**Assignment:** Please report how many lines of the following entries hold the word "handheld", giving the number alone.

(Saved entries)
╭──
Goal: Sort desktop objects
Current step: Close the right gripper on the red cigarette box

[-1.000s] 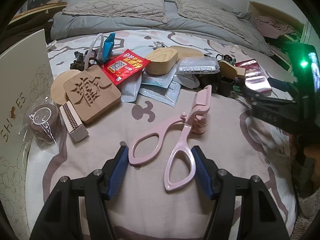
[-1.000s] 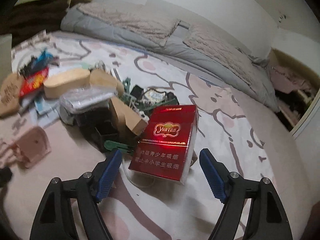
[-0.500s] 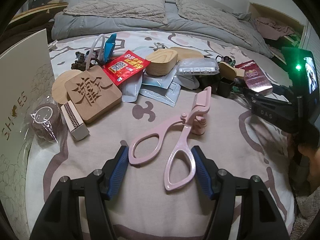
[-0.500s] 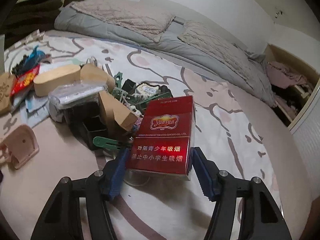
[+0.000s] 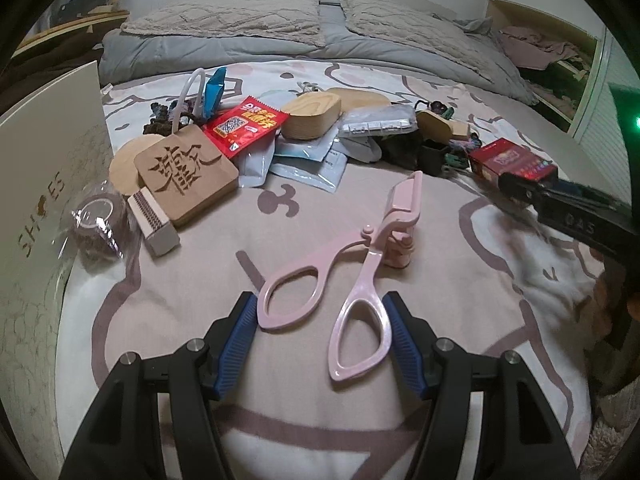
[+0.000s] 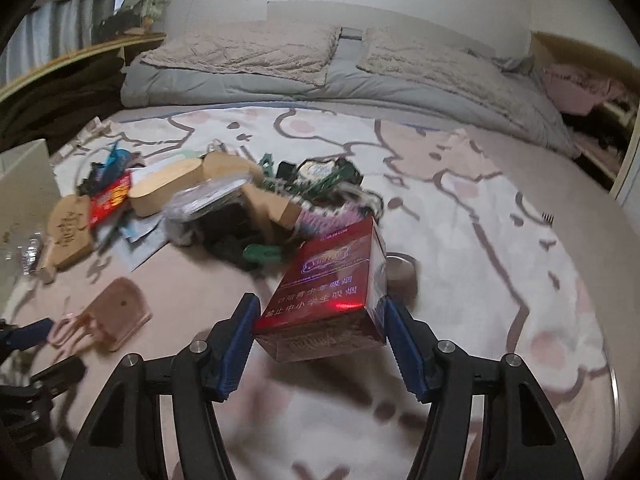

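Observation:
A pink scissor-shaped tool (image 5: 360, 256) lies along the patterned bedspread with its two handle loops between my left gripper's (image 5: 319, 312) blue pads, which press on the loops. My right gripper (image 6: 320, 312) is shut on a red cigarette box (image 6: 328, 280), held tilted just above the bedspread. In the left wrist view that red box (image 5: 508, 158) shows at the right, in the other gripper's black fingers. In the right wrist view the pink tool (image 6: 116, 312) sits low on the left.
A pile sits mid-bed: a carved wooden coaster (image 5: 186, 174), a red sachet (image 5: 244, 124), an oval wooden box (image 5: 312, 114), a clear case (image 5: 376, 120), a matchbox (image 5: 154, 220) and a wrapped tape roll (image 5: 98, 220). A white shoe box (image 5: 44, 184) stands left.
The right gripper's jaws closed on the red box, then lifted it off the bedspread and rolled it to a tilt. The left gripper and pink tool kept still.

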`<state>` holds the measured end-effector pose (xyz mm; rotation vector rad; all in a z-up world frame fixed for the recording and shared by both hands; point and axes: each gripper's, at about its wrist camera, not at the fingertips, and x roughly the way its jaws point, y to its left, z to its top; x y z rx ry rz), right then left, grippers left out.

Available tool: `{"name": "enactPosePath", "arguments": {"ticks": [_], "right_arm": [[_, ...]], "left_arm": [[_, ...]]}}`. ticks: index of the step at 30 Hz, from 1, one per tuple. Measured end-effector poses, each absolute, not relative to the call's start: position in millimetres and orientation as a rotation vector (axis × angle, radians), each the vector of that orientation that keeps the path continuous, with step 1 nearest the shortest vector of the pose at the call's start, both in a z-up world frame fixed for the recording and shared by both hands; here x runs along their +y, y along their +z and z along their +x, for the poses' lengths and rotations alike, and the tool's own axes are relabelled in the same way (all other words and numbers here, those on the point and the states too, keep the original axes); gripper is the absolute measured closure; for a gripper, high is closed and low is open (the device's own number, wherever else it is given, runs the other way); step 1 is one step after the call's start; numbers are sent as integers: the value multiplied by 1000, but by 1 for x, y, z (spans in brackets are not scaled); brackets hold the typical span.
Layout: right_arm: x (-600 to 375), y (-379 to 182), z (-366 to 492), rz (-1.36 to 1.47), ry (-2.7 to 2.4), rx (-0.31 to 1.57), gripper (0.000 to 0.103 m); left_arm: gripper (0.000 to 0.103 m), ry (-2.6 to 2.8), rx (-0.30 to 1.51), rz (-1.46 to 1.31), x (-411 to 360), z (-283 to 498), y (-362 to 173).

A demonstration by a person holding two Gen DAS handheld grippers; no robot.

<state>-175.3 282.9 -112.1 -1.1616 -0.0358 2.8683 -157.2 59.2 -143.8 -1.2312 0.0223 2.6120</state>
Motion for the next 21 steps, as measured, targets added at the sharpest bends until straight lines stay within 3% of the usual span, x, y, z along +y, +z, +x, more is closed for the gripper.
{"name": "enactPosePath", "arguments": {"ticks": [13,21], "right_arm": [[284,-122,-117,-1259,2933,238,40],[280,-131,-100,-1312,2919,267,40]], "left_arm": [[39,2641,90,-1180,58,-112,-145],[39,2665,118,-1121,60,-87,-142]]}}
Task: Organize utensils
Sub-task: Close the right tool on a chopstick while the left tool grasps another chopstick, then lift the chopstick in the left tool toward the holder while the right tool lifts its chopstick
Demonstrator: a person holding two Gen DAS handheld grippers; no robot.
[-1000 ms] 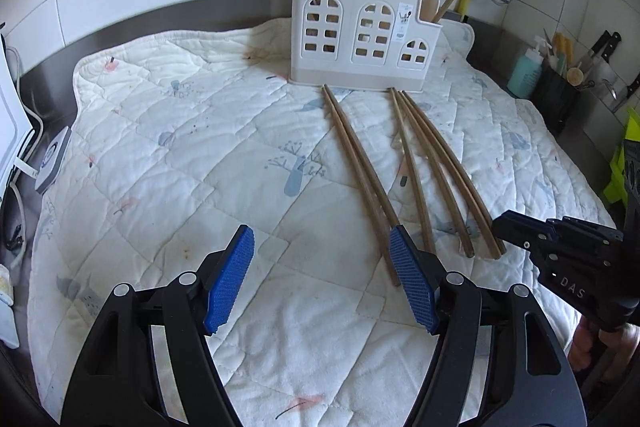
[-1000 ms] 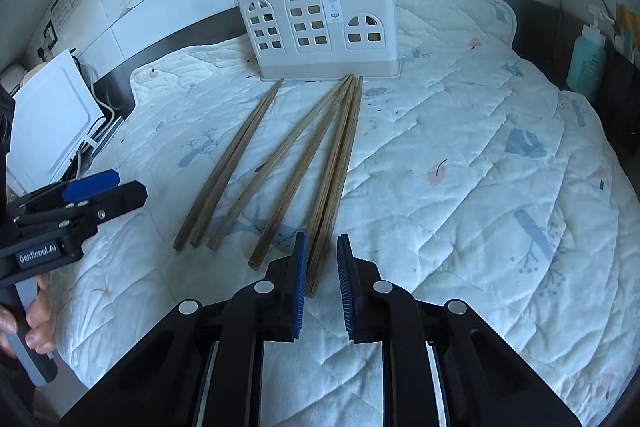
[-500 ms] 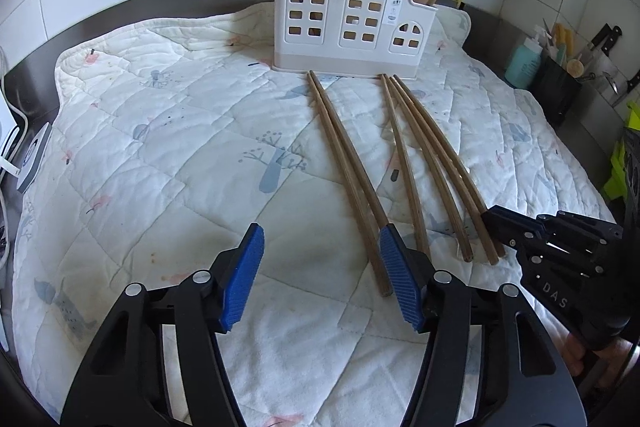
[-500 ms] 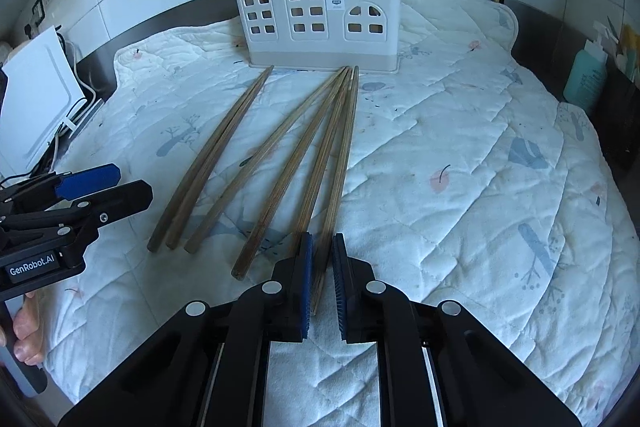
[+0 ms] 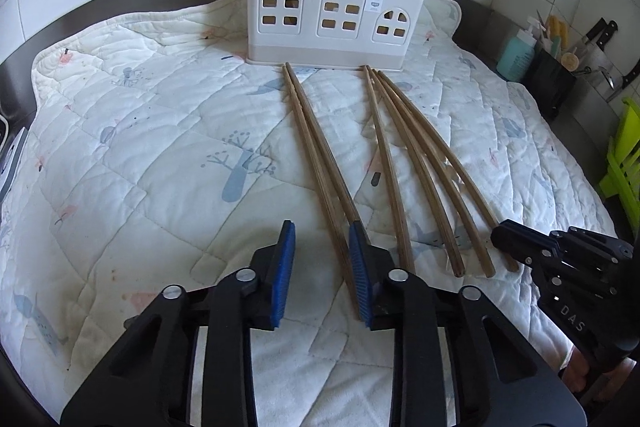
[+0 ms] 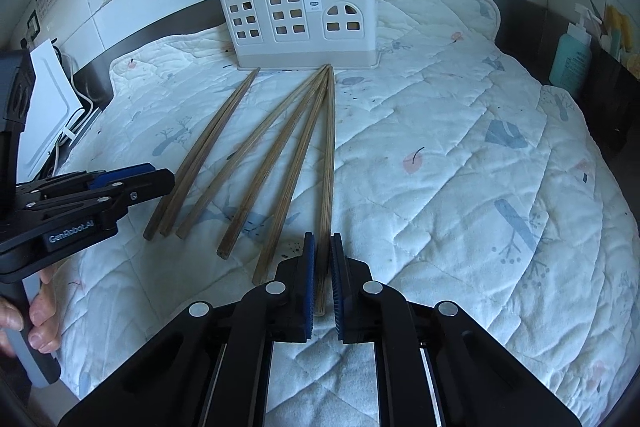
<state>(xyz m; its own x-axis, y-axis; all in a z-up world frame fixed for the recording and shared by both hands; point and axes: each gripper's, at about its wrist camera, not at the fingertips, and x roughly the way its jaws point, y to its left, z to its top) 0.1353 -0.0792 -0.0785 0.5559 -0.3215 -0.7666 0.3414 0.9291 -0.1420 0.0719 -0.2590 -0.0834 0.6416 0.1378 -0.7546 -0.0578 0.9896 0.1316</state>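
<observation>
Several long wooden chopsticks lie fanned on a white quilted mat, their far tips against a white utensil holder with arched windows. More sticks stand in the holder. My left gripper is low over the near ends of the left pair of chopsticks. Its jaws are closing, the pair lies between them beside the right pad, and nothing is pinched. My right gripper is shut on the near end of the rightmost chopstick. Each gripper shows in the other's view: right gripper, left gripper.
A teal bottle and a black knife holder stand on the steel counter to the right. A white appliance with cables sits at the left. Tiled wall and pipes rise behind the holder. A person's hand grips the left handle.
The left gripper moved forward and down onto the left pair of chopsticks while its jaws narrowed a lot. The right gripper's jaws closed the last bit onto the rightmost chopstick.
</observation>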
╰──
**Problem solution:** 2